Hacker News new | ask | show | jobs
by captainmuon 1538 days ago
One upside of smaller repos that I rarely hear about is that it forces you to think about versioning. If you have a monorepo, you often don't version individual components, you just have master that always builds. If your product is a user facing website, that is fine. But if you make releases, and have multiple components in different versions that have a stable API, and are expected to work in different combinations, then it is a real hassle. Of course you can tag individual library versions in a monorepo, but that is not the way of least resistance.

One place I've worked at migrated to a monorepo, the ATLAS experiment at CERN. It was not bad, although there were the usual problems with long checkout time. But it worked because we tended to version every single piece of software together in a big "release" anyway (to make scientific results reproducable).

4 comments

This almost feels like a version of Conway's Law: you inevitably ship the org structure.

Your dev tooling also influences the shape of the thing that you write. If you have a monorepo then it encourages you to ship a monolith that freely interoperates with itself. If you have multiple repoes that need to be versioned against each other, you will ship components with more stable APIs.

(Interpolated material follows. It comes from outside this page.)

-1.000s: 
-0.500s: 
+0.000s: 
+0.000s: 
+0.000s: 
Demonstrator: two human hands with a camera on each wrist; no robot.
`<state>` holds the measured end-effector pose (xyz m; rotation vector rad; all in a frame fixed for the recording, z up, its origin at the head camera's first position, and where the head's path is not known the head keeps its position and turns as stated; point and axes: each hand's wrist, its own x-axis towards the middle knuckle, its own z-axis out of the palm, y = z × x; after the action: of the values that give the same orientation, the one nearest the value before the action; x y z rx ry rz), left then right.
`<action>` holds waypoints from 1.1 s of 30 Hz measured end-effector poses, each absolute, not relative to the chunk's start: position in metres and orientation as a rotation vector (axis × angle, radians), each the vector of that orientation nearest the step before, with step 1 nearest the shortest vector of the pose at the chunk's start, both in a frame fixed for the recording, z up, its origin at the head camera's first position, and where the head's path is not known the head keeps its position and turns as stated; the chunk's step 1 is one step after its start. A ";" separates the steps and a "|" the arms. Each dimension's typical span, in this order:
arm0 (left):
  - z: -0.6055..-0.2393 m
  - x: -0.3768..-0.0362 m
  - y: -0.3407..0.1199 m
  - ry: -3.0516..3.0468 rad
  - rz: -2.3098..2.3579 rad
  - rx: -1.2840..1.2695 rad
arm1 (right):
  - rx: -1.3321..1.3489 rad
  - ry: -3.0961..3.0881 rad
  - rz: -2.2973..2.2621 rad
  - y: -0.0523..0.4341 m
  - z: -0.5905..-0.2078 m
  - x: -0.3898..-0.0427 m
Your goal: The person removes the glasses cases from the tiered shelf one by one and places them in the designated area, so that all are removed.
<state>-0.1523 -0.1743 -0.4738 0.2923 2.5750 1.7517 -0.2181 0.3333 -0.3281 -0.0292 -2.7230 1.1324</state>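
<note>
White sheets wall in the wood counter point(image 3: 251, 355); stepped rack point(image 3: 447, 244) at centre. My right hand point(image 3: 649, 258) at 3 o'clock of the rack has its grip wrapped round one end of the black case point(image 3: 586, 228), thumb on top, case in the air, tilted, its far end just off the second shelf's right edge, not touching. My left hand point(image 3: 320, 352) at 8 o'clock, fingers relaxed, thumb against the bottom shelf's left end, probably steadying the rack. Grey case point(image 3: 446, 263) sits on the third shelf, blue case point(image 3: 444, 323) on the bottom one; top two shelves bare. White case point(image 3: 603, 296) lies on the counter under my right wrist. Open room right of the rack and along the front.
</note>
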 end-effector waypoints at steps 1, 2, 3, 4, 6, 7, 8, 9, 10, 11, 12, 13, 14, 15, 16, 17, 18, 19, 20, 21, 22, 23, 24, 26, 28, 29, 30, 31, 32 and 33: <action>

So this means that if you ship a product within which customers are free to update portions of them at will, then using a monorepo will make things more difficult than necessary.

And if you ship a single unversioned monolith to the world, then using multiple repoes adds unnecessary friction to working within the company.

Google, at one point, had component versioning that was not just "build everything from the latest commit". Libraries within the tree would get tagged releases, and everything else would build from the latest tag of those libraries.

This practice was abandoned, but I don't know the reasoning for why it was abandoned.

People hated that they couldn't make atomic changes across components. Google's monorepo means everybody has to move in lock-step, which is bad for everybody:

* library maintainers must make sure they don't introduce any regressions to any users at all. There's no major version number that you can increment to let people know that something has changed. Development necessarily slows.

* Library users must deal with any breakage in any library they use. Breakage can happen at any time because everybody effectively builds from HEAD. There are complicated systems in place for tracking ranges of bad CL numbers

Monorepo isn't entirely to blame for this, but it certainly doesn't help. I've been at Google 15 years and I'm tired of this.

Question: Doesn't the same thing apply to managed services?

Let's say you want to make a change to the filesystem. You can change the client libraries today, but old client libraries are going to be in production for weeks, or longer. Your filesystem service has to be backwards compatible with some weeks or months of filesystem libraries.

Yes, and this is a good thing! If you're building infrastructure that people are going to come to rely on, it shouldn't change very much. Its interface certainly shouldn't change without very good reason.

Another problem Google has is that people feel the need to change things in order to get promoted.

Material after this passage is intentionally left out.